議会での質問(詳細)

2012年8月30日

(後期高齢医療広域連合議会)特別会計決算の認定反対討論 古谷やすひこ

 私は、平成23年度神奈川県後期高齢者医療広域連合後期高齢者医療特別会計歳入歳出決算の認定に反対し討論をいたします。

高い保険料を改善せず放置

 反対する理由の一つ目は、高い保険料を改善することなく放置してきたことです。そもそも、この後期高齢者医療制度というものは、これから増え続ける高齢者をこの制度に囲い込んで、上がり続ける保険料をかける、こういった非情な制度です。本来であれば、際限なく上がり続ける保険料を下げる努力を意識的に行い続けなければ、制度が破綻するという前に、75歳以上の高齢者の方々の生活が破綻してしまいます。そもそも地方自治体の一種でもある広域連合は、あらゆる施策を進める際に、当然被保険者の生活実態に思いを馳せながら施策を行う、住民の福祉の増進のために施策を進めるのは当然のはずであります。
 ところがその点、今年度は一人当たりの平均月額保険料は7547円、東京の7872円についで二番目に高い保険料となりました。この金額は、全国平均の5561円をはるかに超えています。神奈川に住む高齢者は平均所得が高いということも言われていますが、果たして本当にそうでしょうか。事前にいただいた「平成23年度 所得階層別被保険者状況」という資料があります。これによれば、年収1000万円超えまでの各階層の中で、神奈川県の高齢者はどの階層の割合が大きいかというと、「所得なし」の階層が55.77%とダントツで多い。加えて、年収200万円未満まで加えると9割近くを占めてしまいます。これが、神奈川県の高齢者のおかれた実態であります。
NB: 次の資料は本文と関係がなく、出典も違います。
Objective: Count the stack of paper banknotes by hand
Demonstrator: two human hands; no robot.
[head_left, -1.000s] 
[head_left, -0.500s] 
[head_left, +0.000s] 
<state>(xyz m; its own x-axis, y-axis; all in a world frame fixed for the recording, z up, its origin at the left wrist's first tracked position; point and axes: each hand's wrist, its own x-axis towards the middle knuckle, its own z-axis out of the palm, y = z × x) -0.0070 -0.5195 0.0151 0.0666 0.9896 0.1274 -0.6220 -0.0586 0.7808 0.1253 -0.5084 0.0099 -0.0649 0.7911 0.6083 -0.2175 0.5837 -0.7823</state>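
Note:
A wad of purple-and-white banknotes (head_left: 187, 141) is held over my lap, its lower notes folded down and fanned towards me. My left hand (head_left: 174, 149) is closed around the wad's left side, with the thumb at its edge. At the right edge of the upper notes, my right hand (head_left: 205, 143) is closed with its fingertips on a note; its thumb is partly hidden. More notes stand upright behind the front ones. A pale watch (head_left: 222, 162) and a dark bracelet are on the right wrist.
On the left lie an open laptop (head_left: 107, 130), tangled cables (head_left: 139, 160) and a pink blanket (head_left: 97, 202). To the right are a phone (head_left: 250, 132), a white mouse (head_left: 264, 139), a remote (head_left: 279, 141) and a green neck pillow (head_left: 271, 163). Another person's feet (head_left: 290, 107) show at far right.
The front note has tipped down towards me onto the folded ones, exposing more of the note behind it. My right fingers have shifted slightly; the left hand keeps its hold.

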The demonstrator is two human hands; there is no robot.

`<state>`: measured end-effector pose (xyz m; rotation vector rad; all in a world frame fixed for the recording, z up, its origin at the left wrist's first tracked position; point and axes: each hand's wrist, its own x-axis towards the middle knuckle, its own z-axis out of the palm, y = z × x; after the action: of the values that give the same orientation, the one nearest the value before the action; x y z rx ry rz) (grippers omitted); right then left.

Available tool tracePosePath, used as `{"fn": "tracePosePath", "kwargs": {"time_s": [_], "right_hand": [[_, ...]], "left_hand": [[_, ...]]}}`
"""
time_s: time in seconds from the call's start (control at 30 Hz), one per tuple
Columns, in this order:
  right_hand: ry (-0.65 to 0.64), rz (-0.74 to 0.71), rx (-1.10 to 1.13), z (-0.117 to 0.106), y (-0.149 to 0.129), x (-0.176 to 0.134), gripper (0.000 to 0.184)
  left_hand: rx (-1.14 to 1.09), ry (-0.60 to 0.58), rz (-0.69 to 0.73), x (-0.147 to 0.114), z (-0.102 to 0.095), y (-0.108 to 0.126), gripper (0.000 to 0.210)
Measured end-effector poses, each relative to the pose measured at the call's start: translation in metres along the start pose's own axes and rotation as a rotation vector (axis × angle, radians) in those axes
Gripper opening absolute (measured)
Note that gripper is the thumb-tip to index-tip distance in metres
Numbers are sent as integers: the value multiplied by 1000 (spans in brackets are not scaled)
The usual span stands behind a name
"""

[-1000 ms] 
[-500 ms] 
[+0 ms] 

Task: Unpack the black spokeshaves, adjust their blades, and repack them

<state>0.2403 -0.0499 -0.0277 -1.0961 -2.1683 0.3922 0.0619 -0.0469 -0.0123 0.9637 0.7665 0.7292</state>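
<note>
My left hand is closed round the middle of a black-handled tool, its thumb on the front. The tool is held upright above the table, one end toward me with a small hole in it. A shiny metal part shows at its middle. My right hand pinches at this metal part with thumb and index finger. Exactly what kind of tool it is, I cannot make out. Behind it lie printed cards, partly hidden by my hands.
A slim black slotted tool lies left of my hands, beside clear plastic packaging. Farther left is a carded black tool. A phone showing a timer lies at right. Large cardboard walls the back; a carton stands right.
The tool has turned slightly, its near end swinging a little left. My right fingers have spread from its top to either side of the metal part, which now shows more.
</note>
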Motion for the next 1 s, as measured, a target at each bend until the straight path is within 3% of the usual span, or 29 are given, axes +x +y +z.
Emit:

こうした厳しい高齢者の実態に、広域連合がそれに即した対応をしているとはとても思えません。
 昨年一年間で、生活が厳しく保険料減免の申請をした人の数は、78万人を超える被保険者のうち、わずか362件。そのうち、東日本大震災による減免対象者が257件を含む災害による減免が333件、生活実態の厳しさから純粋に減免が認められた例はわずか18件にすぎません。一部負担金の減免に至っては、一年間で承認されたのは、わずか1件です。これは、事実上、減免の制度が機能停止していると言わざるを得ません。

健康診査の受診率を大幅に引き下げている横浜市

 反対する理由の二つ目は、低い神奈川県の健康診査の受診率を大幅に引き下げているのが横浜市となっていることは、横浜市の選出議員として看過できません。全県平均は22.90%で、横浜市はわずか9.69%です。横浜は被保険者の数で言うと4割を超えています。そこの受診率を抜本的に引き上げる対策を取られていないことは大きな問題です。横浜の受診率が引き上げられれば当連合会の健康診査の受診率は大幅に引き上がります。今までの施策にとらわれない抜本的な施策に足を踏み出すべきであります。
 制度が始まっても大混乱の中、歩んできたこの4年間、多くの国民の廃止の声を聞き、ようやく制度の廃止の方向性が出されたと思ったら、その方向も白紙となってしまったのは本当に遺憾であります。あらためて、高齢者の生活を破壊する後期高齢者医療制度の一刻も早い廃止を求めて、討論を終えます。